→ Work to be completed
Which lines of the listing below contain the word "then"? Copy each of them.

→ Dataset section
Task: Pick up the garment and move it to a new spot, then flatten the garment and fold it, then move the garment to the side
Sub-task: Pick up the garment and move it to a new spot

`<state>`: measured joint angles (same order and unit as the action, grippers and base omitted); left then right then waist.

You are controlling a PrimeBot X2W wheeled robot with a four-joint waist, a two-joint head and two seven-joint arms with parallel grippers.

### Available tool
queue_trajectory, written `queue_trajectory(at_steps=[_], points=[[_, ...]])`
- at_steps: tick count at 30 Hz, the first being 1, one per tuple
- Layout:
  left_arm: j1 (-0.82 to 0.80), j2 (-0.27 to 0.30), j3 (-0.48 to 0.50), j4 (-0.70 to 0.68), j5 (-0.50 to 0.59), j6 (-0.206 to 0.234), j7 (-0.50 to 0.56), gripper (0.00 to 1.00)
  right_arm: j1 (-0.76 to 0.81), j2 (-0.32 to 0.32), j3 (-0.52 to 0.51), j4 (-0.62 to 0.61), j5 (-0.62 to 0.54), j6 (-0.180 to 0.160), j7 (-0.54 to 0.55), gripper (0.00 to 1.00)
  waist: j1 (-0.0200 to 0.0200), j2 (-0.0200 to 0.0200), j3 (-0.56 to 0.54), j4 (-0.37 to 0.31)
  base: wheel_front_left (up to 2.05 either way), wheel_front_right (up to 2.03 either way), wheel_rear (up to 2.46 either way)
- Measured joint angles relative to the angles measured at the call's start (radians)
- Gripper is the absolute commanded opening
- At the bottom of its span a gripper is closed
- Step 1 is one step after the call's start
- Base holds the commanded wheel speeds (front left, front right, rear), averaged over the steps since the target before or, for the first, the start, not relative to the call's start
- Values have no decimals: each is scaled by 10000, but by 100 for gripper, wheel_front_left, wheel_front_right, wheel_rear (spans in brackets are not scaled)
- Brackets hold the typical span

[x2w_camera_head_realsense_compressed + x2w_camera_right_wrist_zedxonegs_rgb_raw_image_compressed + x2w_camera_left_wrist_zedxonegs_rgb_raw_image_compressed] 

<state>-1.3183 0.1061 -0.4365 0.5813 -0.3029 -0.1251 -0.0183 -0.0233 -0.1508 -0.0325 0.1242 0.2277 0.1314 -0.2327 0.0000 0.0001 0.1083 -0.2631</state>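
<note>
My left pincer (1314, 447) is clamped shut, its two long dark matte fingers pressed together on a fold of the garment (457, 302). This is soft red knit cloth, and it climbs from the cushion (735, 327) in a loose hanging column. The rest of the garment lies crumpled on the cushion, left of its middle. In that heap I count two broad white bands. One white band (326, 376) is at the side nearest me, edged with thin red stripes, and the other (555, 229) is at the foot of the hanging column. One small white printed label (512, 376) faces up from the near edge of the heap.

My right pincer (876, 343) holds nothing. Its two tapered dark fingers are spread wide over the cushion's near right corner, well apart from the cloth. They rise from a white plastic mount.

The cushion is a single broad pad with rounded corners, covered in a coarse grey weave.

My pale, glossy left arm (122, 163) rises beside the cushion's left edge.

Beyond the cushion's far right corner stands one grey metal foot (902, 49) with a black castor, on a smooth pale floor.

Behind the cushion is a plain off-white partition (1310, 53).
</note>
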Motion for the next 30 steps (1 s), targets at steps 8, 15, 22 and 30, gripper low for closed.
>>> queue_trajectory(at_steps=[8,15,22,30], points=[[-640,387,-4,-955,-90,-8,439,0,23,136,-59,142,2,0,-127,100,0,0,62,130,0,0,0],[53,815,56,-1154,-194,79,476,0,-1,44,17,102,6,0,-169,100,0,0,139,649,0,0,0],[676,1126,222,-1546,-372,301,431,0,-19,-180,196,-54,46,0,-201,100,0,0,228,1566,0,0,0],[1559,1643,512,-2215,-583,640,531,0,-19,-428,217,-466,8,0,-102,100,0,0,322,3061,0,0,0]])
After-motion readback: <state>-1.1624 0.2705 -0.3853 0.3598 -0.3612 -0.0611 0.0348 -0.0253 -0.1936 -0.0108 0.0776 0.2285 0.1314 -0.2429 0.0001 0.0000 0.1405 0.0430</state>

→ Solution for this problem
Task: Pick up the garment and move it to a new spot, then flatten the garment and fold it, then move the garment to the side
`<state>`: measured joint angles (same order and unit as the action, grippers and base omitted); left then right then waist.

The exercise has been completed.